Classify Text Data Using Convolutional Neural Network
This example shows how to classify text data using a convolutional neural network.
To classify text data using convolutions, use 1-D convolutional layers that convolve over the time dimension of the input.
This example trains a network with 1-D convolutional filters of varying widths. The width of each filter corresponds the number of words the filter can see (the n-gram length). The network has multiple branches of convolutional layers, so it can use different n-gram lengths.
Load Data
Create a tabular text datastore from the data in factoryReports.csv
and view the first few reports.
data = readtable("factoryReports.csv");
head(data)
Description Category Urgency Resolution Cost _______________________________________________________________________ ______________________ __________ ______________________ _____ {'Items are occasionally getting stuck in the scanner spools.' } {'Mechanical Failure'} {'Medium'} {'Readjust Machine' } 45 {'Loud rattling and banging sounds are coming from assembler pistons.'} {'Mechanical Failure'} {'Medium'} {'Readjust Machine' } 35 {'There are cuts to the power when starting the plant.' } {'Electronic Failure'} {'High' } {'Full Replacement' } 16200 {'Fried capacitors in the assembler.' } {'Electronic Failure'} {'High' } {'Replace Components'} 352 {'Mixer tripped the fuses.' } {'Electronic Failure'} {'Low' } {'Add to Watch List' } 55 {'Burst pipe in the constructing agent is spraying coolant.' } {'Leak' } {'High' } {'Replace Components'} 371 {'A fuse is blown in the mixer.' } {'Electronic Failure'} {'Low' } {'Replace Components'} 441 {'Things continue to tumble off of the belt.' } {'Mechanical Failure'} {'Low' } {'Readjust Machine' } 38
Partition the data into training and validation partitions. Use 80% of the data for training and the remaining data for validation.
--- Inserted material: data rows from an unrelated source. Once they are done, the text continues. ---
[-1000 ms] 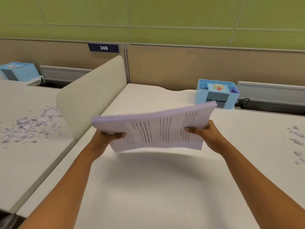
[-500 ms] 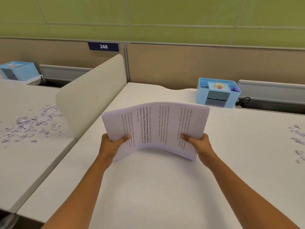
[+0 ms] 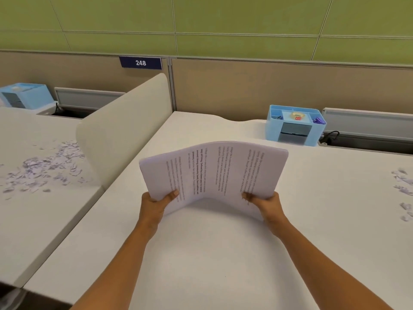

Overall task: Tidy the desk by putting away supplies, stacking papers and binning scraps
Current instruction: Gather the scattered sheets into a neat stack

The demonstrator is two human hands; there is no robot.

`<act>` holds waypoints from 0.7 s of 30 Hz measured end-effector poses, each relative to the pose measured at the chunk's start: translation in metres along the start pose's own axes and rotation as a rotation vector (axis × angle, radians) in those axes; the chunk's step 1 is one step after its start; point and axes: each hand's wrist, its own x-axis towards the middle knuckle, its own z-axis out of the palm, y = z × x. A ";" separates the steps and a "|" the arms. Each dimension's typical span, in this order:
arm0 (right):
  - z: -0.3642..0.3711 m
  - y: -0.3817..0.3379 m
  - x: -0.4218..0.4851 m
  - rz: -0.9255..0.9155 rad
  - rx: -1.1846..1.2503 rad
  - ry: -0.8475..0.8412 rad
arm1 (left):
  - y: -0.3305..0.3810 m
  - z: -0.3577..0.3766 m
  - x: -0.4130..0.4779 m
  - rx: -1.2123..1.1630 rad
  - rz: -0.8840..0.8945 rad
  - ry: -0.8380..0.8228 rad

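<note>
A stack of printed papers [image 3: 214,171] arches upward over the white desk [image 3: 223,253], its near edge resting on the desktop. My left hand [image 3: 156,204] grips the stack's near left corner, thumb on top. At the near right corner, my right hand [image 3: 266,203] grips it the same way. A light blue desk organizer [image 3: 295,125] stands at the back of the desk with a tape roll and purple clips inside. Paper scraps [image 3: 404,189] lie at the desk's right edge.
A cream divider panel [image 3: 120,128] separates this desk from the left desk, where many paper scraps [image 3: 47,168] are scattered. A second blue organizer [image 3: 24,95] sits at the far left. A black cable [image 3: 330,136] lies behind the organizer.
The paper stack has come down from mid-air and tipped toward me, its near edge now on the desk and the printed face bowed upward. Both hands kept their grip.
</note>
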 end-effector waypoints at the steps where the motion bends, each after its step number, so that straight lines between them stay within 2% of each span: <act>1: 0.001 0.003 -0.001 0.008 -0.010 0.007 | -0.002 0.001 -0.002 0.003 -0.008 -0.002; 8: -0.001 -0.012 0.005 -0.041 0.006 0.002 | 0.013 0.003 0.005 0.010 0.024 0.011; 15: -0.005 0.006 -0.001 0.072 -0.082 0.010 | 0.000 -0.002 -0.007 0.057 -0.097 -0.006; 21: -0.006 -0.010 0.010 0.135 -0.031 0.017 | 0.012 -0.006 0.004 0.040 -0.136 0.042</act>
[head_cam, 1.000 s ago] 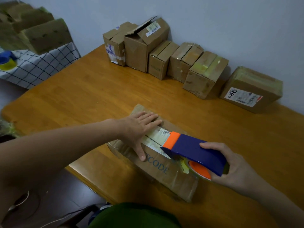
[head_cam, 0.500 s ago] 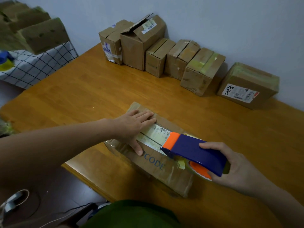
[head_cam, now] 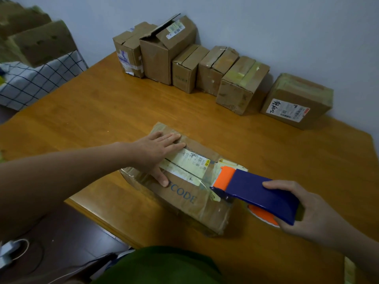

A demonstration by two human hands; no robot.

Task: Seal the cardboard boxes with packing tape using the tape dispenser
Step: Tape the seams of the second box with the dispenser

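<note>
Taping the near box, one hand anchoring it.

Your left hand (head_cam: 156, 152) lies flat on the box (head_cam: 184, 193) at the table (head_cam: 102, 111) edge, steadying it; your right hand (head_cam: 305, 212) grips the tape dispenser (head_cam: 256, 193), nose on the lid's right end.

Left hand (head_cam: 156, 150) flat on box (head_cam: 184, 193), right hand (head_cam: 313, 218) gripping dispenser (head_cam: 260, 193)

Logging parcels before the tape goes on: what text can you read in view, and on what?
"CODE", blue, start hidden by left hand: on flat brown cardboard box.
"6802", handwritten: white label on far-right brown cardboard box.
All other label print: too small to read.
</note>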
cvp = cvpartition(data.Category,Holdout=0.2); dataTrain = data(training(cvp),:); dataValidation = data(test(cvp),:);
Preprocess Text Data
Extract the text data from the "Description"
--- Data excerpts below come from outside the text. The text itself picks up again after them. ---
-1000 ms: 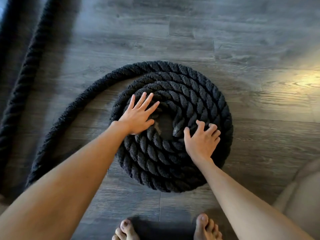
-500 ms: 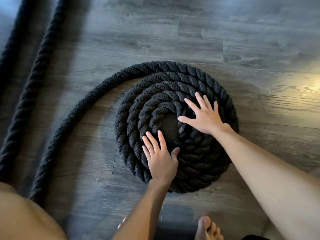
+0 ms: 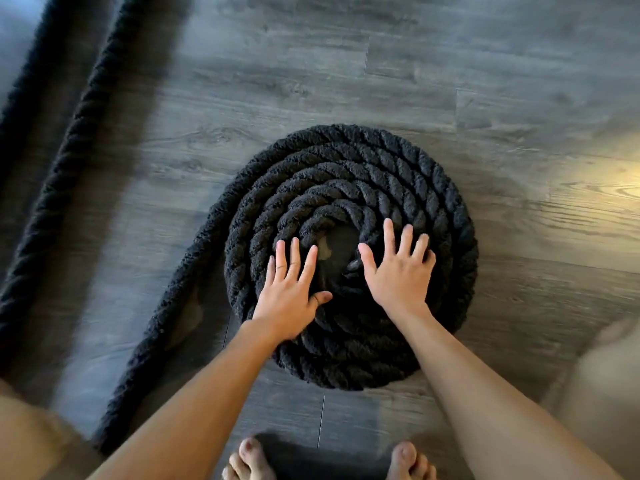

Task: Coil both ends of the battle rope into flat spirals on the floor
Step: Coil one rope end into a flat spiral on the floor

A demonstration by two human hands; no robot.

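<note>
A thick black battle rope lies wound into a flat spiral (image 3: pixel 398 188) on the grey wood floor (image 3: pixel 519 81), with several turns and a small gap at the centre. My left hand (image 3: pixel 291 292) lies flat on the spiral's near-left turns, fingers spread. My right hand (image 3: pixel 398 271) presses flat on the turns right of the centre, fingers apart. Neither hand grips the rope. The rope's tail (image 3: pixel 166 327) leaves the spiral on the left and runs down toward the lower left.
Another stretch of the same rope (image 3: pixel 65 147) runs diagonally along the left side, beside a dark strip at the far left. My bare feet (image 3: pixel 249 459) stand at the bottom edge. A pale blurred object (image 3: pixel 602 386) sits at the lower right.
The tail has drawn in closer against the spiral's left side. My right hand moved from the upper right turns toward the centre; my left hand shifted up and left.
</note>
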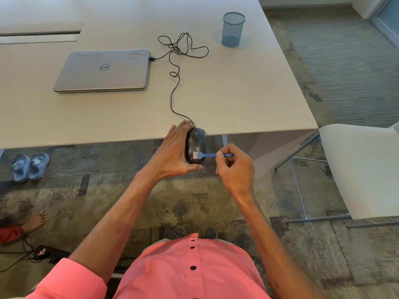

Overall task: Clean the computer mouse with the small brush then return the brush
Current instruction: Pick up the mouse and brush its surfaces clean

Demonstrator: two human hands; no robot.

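A pale table (237,100) stands on mottled carpet, with a closed grey laptop (101,71) lying on it to the left and a blue mesh cup (233,29) standing well apart toward the far right corner. A black cable (174,87) loops from the laptop's side across the tabletop to the near edge. There, just off the table edge, the left hand (172,152) grasps the dark computer mouse (195,145), tilted on its side with its top turned toward the right; pale specks show on its surface. The right hand (234,167) sits just beside it, thumb and fingers pinched on the handle of the small blue brush (207,155). The brush lies level, its white bristles touching the near end of the mouse. A white chair (362,169) stands at right.
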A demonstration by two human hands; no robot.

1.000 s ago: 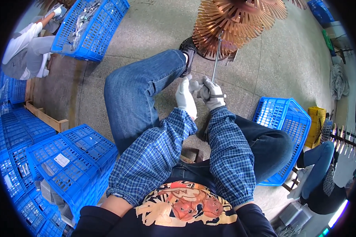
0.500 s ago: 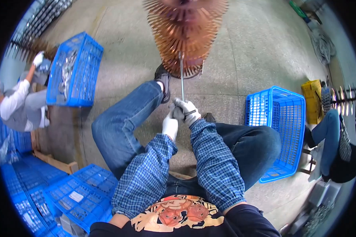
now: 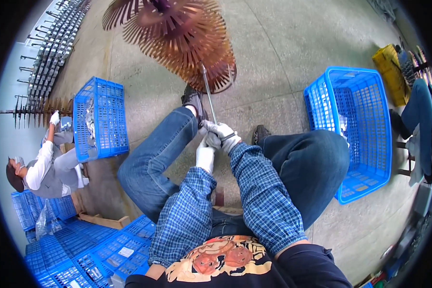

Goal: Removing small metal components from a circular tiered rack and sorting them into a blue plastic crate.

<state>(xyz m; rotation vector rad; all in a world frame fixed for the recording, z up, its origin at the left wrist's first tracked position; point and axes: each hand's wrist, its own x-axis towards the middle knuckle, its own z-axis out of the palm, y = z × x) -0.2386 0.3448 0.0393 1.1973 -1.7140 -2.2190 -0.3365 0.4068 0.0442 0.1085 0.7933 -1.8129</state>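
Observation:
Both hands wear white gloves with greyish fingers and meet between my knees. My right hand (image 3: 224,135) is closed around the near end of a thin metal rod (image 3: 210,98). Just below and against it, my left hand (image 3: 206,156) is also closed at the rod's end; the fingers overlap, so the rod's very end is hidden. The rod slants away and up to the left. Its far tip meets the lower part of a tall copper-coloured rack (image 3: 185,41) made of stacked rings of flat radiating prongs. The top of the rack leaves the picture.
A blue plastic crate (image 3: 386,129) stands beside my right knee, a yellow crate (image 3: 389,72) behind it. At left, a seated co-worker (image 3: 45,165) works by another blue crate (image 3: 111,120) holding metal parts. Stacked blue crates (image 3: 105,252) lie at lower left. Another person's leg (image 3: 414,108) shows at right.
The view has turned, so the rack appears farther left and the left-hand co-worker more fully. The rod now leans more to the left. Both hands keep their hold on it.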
column of the table and preprocess it using the preprocessText
function, listed in the section Preprocess Text Function of the example.
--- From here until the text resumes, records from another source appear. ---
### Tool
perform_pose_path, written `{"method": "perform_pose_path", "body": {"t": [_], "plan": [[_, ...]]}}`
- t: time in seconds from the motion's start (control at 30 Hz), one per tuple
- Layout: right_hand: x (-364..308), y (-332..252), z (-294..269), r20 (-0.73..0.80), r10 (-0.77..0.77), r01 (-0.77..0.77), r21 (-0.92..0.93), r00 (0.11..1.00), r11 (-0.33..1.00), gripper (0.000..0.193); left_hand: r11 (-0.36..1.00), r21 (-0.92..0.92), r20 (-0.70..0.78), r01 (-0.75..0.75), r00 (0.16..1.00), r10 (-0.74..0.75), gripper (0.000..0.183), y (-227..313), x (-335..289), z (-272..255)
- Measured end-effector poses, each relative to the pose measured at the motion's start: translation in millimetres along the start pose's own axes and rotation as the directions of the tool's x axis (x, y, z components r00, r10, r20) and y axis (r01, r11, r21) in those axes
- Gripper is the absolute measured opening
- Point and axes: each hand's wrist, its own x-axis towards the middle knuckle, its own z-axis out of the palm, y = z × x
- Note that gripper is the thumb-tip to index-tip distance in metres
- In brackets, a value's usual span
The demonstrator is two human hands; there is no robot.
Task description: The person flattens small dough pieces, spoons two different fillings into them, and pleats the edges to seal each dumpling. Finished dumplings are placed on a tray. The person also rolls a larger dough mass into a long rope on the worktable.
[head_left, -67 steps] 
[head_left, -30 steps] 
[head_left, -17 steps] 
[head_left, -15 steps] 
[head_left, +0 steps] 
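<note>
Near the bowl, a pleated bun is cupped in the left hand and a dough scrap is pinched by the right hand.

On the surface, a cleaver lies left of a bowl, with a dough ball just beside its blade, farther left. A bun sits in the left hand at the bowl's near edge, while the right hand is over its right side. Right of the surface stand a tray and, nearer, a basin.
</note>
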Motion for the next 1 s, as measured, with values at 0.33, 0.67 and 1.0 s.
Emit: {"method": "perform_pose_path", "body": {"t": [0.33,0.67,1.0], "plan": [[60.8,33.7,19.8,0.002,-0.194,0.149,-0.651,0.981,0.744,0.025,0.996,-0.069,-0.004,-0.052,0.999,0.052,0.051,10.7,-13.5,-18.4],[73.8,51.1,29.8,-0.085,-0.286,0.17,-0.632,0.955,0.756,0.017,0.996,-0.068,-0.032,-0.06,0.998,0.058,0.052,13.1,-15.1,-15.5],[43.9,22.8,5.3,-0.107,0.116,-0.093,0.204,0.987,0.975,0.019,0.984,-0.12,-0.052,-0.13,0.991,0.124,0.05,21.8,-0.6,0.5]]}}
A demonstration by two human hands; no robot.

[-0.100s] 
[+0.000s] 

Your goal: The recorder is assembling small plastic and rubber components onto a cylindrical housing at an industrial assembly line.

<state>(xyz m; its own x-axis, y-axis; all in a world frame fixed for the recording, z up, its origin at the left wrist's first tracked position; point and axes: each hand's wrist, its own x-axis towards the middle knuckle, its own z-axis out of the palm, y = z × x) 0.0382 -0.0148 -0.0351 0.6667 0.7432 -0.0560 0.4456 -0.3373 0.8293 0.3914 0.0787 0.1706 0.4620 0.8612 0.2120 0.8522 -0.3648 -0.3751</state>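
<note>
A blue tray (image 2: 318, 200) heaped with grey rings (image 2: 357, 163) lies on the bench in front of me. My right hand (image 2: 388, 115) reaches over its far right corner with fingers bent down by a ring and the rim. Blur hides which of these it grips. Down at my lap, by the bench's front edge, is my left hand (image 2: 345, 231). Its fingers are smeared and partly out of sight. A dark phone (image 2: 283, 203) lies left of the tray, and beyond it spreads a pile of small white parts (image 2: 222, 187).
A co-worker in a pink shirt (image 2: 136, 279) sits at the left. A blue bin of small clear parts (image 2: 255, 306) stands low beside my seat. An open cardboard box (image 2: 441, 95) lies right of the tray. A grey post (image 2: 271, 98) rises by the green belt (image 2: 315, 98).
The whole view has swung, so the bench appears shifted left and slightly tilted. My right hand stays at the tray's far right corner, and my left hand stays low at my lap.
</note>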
documentsTrain = preprocessText(dataTrain.Description);
Extract the labels from the "Category"
column and convert them to categorical.
TTrain = categorical(dataTrain.Category);
View the class names and the number of observations.
classNames = unique(TTrain)
classNames = 4×1 categorical
Electronic Failure
Leak
Mechanical Failure
Software Failure
numObservations = numel(TTrain)
numObservations = 384
Extract and preprocess the validation data using the same steps.
documentsValidation = preprocessText(dataValidation.Description); TValidation = categorical(dataValidation.Category);
Convert Documents to Sequences
To input the documents into a neural network, use a word encoding to convert the documents into sequences of numeric indices.
Create a word encoding from the documents.
enc = wordEncoding(documentsTrain);
View the vocabulary size of the word encoding. The vocabulary size is the number of unique words of the word encoding.
numWords = enc.NumWords
numWords = 438
Convert the documents to sequences of integers using the doc2sequence
function.
XTrain = doc2sequence(enc,documentsTrain);
Convert the validation documents to sequences using the word encoding created from the training data.
XValidation = doc2sequence(enc,documentsValidation);
Define Network Architecture
Define the network architecture for the classification task.
The following steps describe the network architecture.
Specify an input size of 1, which corresponds to the channel dimension of the integer sequence input.
Embed the input using a word embedding of dimension 100.
For the n-gram lengths 2, 3, 4, and 5, create blocks of layers containing a convolutional layer, a batch normalization layer, a ReLU layer, a dropout layer, and a max pooling layer.
For each block, specify 200 convolutional filters of size 1-by-N and a global max pooling layer.
Connect the input layer to each block and concatenate the outputs of the blocks using a concatenation layer.
To classify the outputs, include a fully connected layer with output size K, and a softmax layer, where K is the number of classes.
Specify the network hyperparameters.
embeddingDimension = 100; ngramLengths = [2 3 4 5]; numFilters = 200;
First, create a dlnetwork
object containing the input layer and a word embedding layer of dimension 100. To help connect the word embedding layer to the convolution layers, set the word embedding layer name to "emb"
. To check that the convolution layers do not convolve the sequences to have a length of zero during training, set the MinLength
option to the length of the shortest sequence in the training data.
net = dlnetwork;
minLength = min(doclength(documentsTrain));
layers = [
sequenceInputLayer(1,MinLength=minLength)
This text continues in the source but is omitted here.